- Problem details: What is needed here is an exact printout of the data, with no pictures included.
+++ Stored data +++
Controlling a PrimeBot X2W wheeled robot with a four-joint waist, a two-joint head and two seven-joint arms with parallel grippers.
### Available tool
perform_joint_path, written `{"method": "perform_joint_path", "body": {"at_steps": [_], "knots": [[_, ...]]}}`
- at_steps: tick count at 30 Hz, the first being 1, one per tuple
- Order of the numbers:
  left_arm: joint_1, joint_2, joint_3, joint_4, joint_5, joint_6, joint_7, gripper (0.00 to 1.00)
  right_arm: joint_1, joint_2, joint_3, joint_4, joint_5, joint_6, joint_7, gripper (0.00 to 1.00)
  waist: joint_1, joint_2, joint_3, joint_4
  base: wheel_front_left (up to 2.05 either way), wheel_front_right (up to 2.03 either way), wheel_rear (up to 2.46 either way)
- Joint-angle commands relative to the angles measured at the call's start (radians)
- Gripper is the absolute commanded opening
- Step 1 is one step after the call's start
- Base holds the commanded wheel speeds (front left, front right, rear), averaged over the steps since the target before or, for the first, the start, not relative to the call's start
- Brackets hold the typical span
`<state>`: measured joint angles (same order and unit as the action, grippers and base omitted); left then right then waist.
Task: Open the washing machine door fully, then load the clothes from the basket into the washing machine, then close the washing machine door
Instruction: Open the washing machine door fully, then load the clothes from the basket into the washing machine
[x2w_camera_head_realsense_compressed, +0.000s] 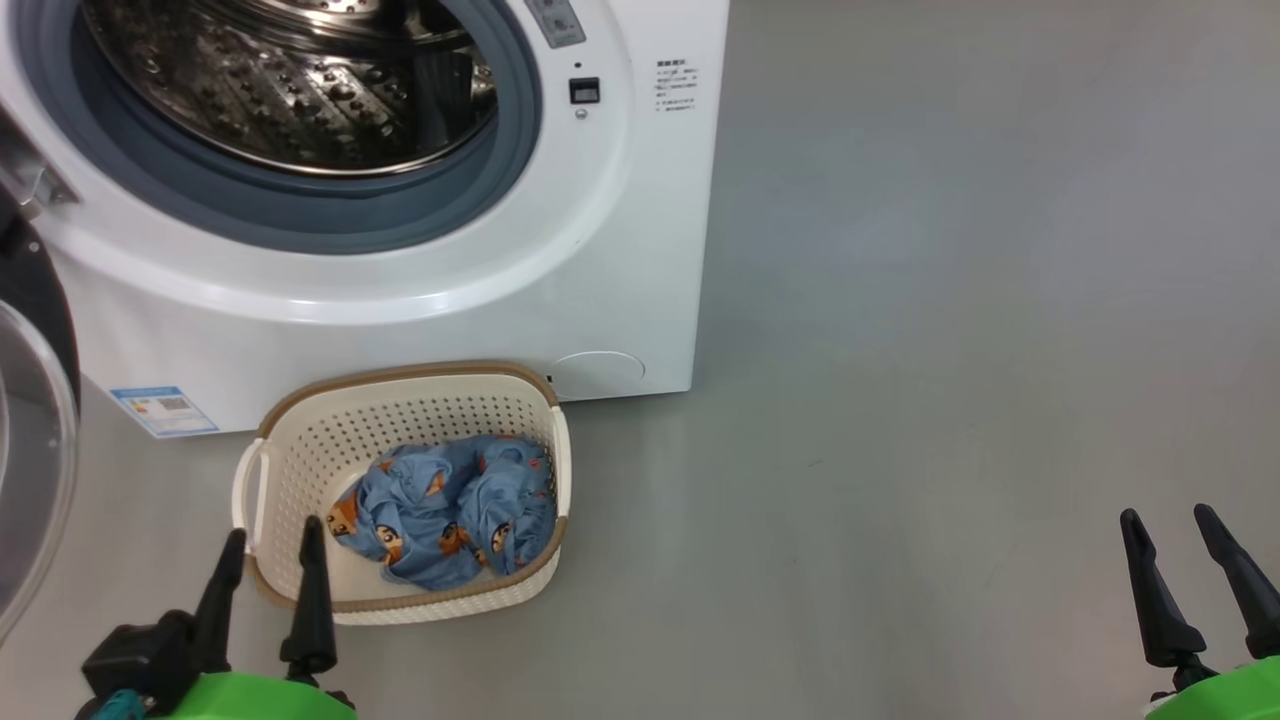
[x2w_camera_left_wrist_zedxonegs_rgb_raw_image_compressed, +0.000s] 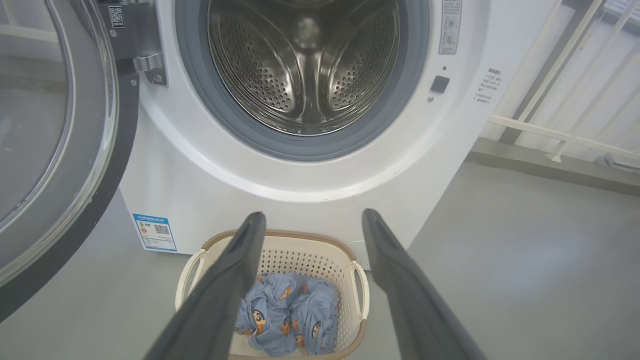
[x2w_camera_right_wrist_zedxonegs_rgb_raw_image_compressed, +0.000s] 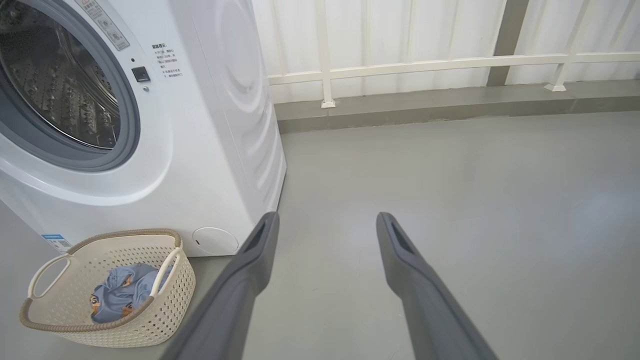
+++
- Answer section:
Controlling a PrimeBot X2W wheeled robot with a four-joint waist, a two-joint head and two seven-joint arms with parallel grippers.
### Available tool
perform_joint_path, written `{"method": "perform_joint_path", "body": {"at_steps": [_], "knots": [[_, ...]]}}`
- at_steps: tick count at 30 Hz, the first being 1, one per tuple
- Order of the numbers:
  left_arm: joint_1, joint_2, joint_3, joint_4, joint_5, joint_6, joint_7, gripper (0.00 to 1.00)
  right_arm: joint_1, joint_2, joint_3, joint_4, joint_5, joint_6, joint_7, gripper (0.00 to 1.00)
  waist: joint_1, joint_2, joint_3, joint_4
  base: wheel_front_left (up to 2.05 either way), wheel_front_right (up to 2.03 either way), wheel_rear (up to 2.46 either way)
- Joint-angle commands relative to the angles measured at the call's start (radians)
- Gripper is the absolute commanded opening
- Step 1 is one step after the call's start
- Base holds the commanded wheel speeds (front left, front right, rear), averaged over the steps since the target before or, for the first, the start, not relative to the call's start
- Brackets hold the typical span
`<state>`: measured joint angles (same order and unit as the action, grippers and base omitted); left then right then waist.
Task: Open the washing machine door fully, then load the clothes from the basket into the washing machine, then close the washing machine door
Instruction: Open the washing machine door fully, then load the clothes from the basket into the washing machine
[x2w_camera_head_realsense_compressed, +0.000s] 
[x2w_camera_left_wrist_zedxonegs_rgb_raw_image_compressed, +0.000s] 
[x2w_camera_right_wrist_zedxonegs_rgb_raw_image_compressed, +0.000s] 

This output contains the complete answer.